In the listing below, locate the line containing "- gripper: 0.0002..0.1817" and the line containing "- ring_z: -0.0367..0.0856". Output both of them and every line between, exactly as written, and nothing more.

* **Material provided**
● ● ●

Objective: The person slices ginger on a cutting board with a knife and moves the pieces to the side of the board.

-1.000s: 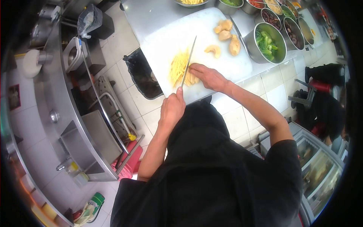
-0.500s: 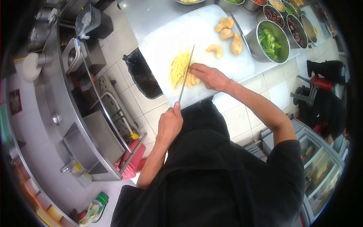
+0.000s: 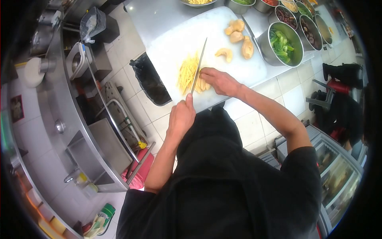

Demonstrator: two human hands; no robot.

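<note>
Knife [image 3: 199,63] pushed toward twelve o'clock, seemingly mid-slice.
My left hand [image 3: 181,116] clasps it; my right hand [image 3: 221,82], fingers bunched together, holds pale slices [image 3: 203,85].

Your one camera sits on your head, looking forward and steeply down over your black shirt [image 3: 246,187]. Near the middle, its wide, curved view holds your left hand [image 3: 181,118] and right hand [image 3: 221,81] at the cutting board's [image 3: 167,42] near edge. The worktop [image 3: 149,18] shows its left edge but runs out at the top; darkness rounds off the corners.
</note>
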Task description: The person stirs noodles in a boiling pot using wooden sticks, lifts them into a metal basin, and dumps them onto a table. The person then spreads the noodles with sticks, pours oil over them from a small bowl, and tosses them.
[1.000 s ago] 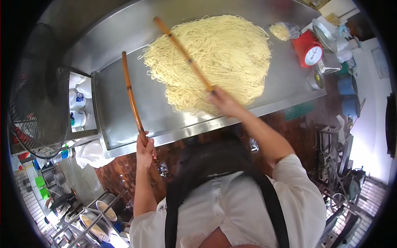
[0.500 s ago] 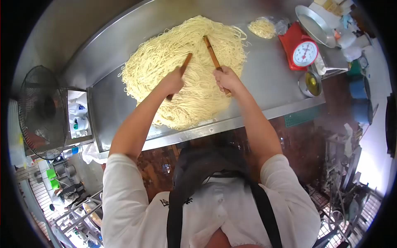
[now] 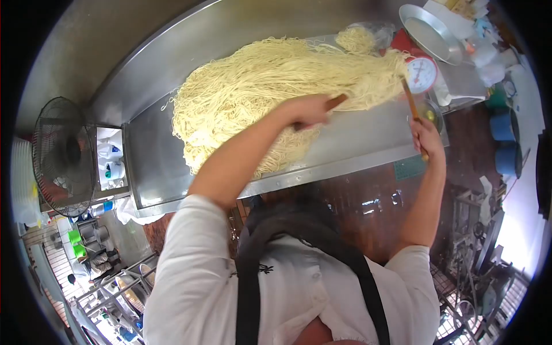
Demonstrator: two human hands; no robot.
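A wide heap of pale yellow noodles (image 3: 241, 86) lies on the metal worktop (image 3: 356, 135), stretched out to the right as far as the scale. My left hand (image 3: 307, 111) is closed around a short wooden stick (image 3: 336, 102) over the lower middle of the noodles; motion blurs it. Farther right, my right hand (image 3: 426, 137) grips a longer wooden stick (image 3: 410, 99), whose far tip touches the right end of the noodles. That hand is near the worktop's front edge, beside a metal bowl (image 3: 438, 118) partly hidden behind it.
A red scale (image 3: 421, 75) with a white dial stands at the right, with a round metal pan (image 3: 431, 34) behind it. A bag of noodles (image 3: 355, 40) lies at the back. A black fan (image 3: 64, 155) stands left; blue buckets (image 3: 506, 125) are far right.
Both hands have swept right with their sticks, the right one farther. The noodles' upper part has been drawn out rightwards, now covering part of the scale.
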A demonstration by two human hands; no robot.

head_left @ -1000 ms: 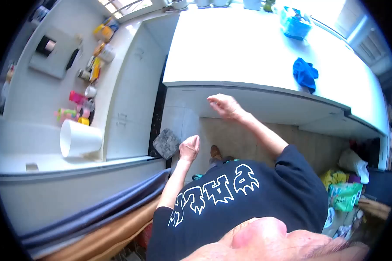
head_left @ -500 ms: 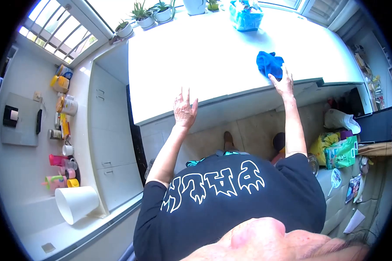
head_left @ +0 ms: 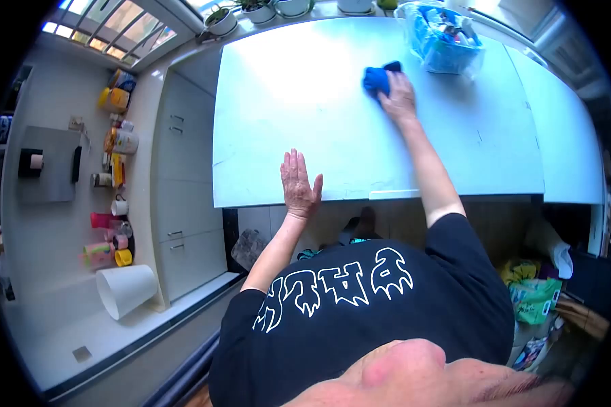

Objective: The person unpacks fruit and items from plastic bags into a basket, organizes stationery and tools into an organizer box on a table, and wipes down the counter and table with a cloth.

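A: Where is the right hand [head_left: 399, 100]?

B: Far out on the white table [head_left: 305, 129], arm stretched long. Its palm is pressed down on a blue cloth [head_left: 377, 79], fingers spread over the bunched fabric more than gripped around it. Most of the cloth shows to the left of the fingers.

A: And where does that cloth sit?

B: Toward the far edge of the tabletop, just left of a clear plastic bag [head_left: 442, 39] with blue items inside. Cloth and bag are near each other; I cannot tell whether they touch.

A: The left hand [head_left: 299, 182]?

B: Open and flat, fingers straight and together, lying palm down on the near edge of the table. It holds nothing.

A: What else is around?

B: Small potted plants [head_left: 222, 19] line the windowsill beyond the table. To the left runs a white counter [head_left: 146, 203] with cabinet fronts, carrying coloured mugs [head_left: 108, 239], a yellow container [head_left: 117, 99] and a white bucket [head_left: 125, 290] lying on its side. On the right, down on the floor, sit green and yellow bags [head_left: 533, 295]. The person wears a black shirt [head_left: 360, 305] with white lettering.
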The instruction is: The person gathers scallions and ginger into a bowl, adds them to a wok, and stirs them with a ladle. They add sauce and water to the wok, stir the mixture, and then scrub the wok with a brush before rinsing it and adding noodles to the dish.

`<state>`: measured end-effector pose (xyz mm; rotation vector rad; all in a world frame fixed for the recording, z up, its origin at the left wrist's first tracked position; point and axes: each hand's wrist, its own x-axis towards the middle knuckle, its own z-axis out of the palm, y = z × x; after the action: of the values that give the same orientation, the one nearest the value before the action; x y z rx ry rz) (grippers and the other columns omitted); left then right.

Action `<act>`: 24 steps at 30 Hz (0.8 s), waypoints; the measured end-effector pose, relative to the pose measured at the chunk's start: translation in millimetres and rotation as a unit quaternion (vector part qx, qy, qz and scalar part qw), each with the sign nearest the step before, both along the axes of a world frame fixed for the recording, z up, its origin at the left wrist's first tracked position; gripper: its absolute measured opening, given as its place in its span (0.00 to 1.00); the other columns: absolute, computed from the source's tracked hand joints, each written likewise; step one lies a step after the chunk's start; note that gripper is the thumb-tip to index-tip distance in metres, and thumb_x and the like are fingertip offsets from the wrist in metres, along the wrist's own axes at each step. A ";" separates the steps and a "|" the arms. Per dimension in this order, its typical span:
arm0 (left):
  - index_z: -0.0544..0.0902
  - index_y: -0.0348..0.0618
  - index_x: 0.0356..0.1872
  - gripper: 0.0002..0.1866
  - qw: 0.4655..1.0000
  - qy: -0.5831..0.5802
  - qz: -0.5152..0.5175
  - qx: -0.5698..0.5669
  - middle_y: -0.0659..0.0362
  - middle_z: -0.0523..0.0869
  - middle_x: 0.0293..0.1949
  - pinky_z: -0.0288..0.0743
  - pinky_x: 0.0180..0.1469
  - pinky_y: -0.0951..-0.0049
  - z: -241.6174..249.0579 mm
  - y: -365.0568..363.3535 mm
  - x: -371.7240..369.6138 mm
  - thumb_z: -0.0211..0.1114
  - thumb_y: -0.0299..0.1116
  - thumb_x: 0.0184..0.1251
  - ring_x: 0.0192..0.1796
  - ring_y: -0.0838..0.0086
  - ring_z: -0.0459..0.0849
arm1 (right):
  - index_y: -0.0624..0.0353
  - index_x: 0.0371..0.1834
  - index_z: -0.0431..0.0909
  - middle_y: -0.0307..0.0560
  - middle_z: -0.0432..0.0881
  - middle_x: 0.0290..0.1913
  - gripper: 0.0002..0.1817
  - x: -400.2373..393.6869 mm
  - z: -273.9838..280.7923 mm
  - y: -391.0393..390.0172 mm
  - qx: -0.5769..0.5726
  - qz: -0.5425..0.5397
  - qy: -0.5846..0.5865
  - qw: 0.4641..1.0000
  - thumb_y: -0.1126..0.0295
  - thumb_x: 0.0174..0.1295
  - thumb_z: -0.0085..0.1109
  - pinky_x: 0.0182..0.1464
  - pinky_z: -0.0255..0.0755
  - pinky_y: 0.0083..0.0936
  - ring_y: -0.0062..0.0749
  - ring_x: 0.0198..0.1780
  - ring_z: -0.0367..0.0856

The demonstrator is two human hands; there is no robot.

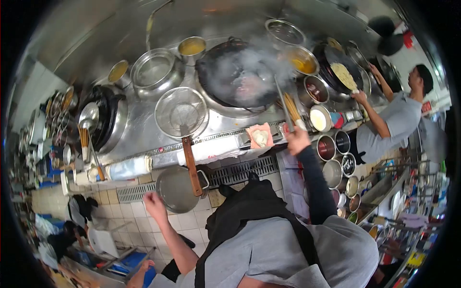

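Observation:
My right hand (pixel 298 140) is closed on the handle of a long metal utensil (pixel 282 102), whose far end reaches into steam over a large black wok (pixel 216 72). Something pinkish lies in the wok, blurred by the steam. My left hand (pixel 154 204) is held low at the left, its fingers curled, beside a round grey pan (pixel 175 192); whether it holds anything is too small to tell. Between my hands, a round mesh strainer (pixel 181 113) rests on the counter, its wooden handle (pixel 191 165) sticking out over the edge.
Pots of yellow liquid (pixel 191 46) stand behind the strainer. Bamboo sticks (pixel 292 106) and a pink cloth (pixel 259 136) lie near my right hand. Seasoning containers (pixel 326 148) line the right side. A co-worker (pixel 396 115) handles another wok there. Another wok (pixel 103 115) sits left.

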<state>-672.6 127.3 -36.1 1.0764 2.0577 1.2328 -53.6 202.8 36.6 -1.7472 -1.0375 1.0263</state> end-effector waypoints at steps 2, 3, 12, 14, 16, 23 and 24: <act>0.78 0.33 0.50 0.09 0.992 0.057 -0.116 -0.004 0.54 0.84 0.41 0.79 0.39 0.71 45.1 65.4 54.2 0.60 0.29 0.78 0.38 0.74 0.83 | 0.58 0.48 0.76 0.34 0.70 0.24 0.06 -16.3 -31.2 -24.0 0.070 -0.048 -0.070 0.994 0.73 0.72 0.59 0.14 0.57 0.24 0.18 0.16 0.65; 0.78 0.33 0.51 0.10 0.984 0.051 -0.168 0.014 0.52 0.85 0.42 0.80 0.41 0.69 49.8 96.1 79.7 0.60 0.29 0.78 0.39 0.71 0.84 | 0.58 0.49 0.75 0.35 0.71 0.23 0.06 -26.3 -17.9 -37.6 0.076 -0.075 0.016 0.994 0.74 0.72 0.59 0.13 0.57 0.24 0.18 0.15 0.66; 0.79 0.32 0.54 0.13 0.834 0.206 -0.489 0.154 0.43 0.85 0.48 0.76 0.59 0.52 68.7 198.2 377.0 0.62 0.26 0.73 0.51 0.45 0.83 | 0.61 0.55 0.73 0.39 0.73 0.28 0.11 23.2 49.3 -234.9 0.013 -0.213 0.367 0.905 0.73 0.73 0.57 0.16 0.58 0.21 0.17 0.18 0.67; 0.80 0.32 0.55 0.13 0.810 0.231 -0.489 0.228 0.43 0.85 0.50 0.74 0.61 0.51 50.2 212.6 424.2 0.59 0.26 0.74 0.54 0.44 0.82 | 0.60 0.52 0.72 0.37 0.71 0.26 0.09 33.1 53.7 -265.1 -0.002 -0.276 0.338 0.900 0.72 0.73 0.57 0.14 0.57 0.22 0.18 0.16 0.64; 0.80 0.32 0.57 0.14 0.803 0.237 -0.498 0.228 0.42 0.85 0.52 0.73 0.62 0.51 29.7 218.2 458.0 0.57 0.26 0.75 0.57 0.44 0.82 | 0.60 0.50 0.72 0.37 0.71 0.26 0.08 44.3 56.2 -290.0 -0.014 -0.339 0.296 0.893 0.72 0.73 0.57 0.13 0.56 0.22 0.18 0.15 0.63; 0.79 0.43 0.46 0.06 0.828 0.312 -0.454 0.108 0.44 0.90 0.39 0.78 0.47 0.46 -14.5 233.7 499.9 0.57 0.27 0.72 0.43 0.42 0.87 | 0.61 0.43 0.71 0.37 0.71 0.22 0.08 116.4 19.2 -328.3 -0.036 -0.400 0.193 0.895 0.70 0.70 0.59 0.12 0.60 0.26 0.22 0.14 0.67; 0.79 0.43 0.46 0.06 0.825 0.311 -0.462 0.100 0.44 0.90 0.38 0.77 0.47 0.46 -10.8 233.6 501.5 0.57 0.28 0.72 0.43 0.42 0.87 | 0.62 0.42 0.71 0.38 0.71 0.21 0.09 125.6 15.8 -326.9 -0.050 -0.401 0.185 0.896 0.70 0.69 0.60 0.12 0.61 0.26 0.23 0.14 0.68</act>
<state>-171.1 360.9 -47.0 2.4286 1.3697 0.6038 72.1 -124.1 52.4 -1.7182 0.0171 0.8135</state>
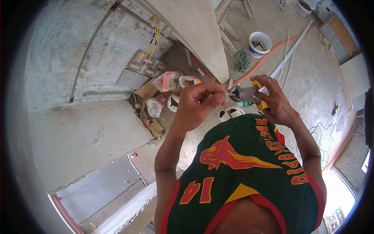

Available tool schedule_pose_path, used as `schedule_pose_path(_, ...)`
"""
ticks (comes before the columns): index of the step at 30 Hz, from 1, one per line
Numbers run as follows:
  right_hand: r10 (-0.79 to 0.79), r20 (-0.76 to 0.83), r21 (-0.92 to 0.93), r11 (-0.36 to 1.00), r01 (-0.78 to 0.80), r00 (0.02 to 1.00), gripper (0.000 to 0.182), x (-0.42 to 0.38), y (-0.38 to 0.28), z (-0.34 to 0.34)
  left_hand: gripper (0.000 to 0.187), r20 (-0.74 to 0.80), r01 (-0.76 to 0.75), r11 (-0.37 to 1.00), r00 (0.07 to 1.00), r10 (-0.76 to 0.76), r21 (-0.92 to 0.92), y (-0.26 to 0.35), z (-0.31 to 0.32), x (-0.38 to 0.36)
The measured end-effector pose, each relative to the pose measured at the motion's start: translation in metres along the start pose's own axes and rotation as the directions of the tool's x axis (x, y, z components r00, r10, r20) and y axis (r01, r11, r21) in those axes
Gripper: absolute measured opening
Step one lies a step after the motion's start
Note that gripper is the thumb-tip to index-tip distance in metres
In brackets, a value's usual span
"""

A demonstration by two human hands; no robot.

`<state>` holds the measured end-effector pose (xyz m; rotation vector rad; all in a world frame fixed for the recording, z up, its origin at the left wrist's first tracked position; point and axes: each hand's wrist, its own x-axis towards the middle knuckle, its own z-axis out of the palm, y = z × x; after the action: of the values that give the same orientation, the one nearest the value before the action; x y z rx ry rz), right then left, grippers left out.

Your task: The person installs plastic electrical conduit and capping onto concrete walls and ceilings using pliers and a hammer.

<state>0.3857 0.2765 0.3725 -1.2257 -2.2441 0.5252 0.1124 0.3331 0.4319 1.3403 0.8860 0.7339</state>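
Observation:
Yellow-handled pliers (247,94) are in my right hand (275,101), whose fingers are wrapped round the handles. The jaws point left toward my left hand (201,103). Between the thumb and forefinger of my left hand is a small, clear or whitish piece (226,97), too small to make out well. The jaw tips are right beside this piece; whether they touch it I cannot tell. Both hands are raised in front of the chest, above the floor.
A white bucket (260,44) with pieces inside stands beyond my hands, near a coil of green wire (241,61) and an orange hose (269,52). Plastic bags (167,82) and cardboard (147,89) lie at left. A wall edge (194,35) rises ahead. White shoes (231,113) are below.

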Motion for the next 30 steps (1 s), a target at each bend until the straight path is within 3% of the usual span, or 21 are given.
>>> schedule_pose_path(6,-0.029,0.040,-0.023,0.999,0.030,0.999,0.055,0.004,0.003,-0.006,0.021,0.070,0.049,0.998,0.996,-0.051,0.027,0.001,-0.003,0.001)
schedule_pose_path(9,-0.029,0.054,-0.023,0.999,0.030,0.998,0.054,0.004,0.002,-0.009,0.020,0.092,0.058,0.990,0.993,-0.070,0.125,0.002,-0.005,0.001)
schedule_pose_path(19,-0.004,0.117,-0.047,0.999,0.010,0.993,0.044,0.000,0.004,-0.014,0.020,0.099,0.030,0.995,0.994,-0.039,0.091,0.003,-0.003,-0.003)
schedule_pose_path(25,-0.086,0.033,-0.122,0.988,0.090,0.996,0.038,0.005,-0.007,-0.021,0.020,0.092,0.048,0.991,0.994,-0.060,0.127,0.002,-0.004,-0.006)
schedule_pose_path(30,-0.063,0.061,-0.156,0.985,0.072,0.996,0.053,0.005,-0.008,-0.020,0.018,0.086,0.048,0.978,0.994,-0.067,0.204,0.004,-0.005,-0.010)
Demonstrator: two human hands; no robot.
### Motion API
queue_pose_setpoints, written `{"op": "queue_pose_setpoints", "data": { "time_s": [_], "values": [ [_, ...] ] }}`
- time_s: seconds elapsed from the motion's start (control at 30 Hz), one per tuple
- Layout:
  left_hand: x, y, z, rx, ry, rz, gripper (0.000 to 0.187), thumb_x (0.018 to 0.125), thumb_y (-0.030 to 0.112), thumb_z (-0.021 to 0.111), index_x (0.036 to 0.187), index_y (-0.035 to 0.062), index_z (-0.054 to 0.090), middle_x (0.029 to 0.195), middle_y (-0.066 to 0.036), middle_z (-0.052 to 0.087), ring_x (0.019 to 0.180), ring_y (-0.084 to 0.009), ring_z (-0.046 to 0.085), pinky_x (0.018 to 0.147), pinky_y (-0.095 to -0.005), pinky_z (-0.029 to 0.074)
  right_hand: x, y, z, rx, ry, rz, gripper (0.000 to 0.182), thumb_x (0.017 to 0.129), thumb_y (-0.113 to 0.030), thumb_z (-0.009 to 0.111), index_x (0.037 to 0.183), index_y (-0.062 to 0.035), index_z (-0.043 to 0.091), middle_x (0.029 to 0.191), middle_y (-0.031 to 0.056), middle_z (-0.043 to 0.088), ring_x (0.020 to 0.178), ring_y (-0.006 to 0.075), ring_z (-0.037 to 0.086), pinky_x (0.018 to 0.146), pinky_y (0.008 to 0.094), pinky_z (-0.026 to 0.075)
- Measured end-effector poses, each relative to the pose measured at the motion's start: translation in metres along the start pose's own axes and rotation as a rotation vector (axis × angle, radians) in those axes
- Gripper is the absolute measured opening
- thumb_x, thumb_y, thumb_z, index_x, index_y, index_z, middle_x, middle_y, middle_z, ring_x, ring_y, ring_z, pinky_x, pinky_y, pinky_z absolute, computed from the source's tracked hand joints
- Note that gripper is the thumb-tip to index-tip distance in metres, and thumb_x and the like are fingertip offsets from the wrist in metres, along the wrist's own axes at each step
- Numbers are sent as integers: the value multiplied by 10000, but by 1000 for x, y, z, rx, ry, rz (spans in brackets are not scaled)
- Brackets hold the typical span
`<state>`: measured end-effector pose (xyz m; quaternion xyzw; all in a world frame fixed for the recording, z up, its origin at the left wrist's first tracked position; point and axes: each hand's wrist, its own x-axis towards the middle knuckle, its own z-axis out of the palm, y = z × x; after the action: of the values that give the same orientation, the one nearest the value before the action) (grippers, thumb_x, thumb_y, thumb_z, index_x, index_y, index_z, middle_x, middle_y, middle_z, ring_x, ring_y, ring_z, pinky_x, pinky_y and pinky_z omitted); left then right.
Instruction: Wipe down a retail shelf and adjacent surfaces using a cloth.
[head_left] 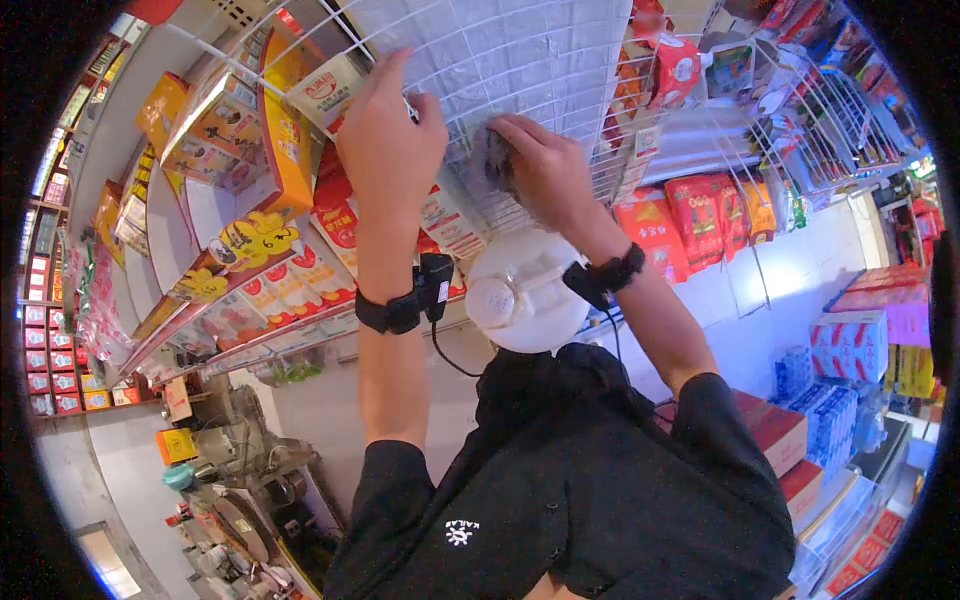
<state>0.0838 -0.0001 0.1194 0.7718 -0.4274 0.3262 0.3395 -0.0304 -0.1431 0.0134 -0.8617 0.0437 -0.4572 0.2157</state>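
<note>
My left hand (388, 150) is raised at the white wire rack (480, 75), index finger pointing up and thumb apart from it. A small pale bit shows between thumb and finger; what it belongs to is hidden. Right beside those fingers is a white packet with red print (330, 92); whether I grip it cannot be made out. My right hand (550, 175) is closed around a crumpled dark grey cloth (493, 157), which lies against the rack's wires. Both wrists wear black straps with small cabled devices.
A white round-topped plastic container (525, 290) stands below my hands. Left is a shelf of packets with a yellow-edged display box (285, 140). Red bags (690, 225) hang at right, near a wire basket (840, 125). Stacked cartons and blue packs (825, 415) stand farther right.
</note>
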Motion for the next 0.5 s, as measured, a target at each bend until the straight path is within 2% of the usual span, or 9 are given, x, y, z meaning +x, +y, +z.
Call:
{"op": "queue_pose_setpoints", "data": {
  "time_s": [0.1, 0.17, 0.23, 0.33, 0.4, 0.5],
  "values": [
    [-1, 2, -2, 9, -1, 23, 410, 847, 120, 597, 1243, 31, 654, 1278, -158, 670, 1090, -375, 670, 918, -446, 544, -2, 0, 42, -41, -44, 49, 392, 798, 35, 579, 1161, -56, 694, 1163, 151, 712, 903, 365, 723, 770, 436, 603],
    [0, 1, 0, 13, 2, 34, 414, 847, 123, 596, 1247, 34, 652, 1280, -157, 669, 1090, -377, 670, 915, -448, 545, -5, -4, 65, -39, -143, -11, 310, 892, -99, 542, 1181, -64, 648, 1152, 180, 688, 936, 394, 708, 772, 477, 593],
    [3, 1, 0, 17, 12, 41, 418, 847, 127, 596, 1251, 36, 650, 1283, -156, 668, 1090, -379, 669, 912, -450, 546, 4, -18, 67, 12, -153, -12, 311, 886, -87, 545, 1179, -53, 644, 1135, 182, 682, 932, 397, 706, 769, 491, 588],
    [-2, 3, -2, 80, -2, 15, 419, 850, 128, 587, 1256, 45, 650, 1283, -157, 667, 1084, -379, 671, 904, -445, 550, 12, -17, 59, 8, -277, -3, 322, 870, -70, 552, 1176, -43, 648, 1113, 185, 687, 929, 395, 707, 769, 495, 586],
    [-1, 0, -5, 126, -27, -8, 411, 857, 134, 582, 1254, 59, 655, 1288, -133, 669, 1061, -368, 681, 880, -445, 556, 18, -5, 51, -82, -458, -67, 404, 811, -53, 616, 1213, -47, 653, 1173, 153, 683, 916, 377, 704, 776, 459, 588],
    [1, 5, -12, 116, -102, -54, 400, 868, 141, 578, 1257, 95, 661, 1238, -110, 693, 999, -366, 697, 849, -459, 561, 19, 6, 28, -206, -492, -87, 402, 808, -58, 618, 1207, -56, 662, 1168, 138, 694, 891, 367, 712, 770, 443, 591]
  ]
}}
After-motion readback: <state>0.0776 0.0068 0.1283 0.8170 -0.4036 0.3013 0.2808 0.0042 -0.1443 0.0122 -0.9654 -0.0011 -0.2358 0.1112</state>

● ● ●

* **Exercise answer**
  - gripper: 0.0002..0.1817
  - x: -400.2373..393.6869 mm
  - z: -273.9838..280.7923 mm
  - y: -391.0393..390.0172 mm
  - qx: -0.5769..0.5726
  - qz: -0.5425..0.5397
  - qy: -0.5846..0.5865
  - qw: 0.4641..1.0000
  - thumb_y: -0.1126..0.0295
  - thumb_x: 0.0174..0.1295
  - thumb_z: -0.0085..0.1109
  - pinky_x: 0.0182..0.1464
  - pinky_z: -0.0255..0.0755
  - pinky_y: 0.0083..0.0936
  - ring_y: -0.0062..0.0749
  - ring_x: 0.0198..0.1780
  - ring_z: -0.0367..0.0856

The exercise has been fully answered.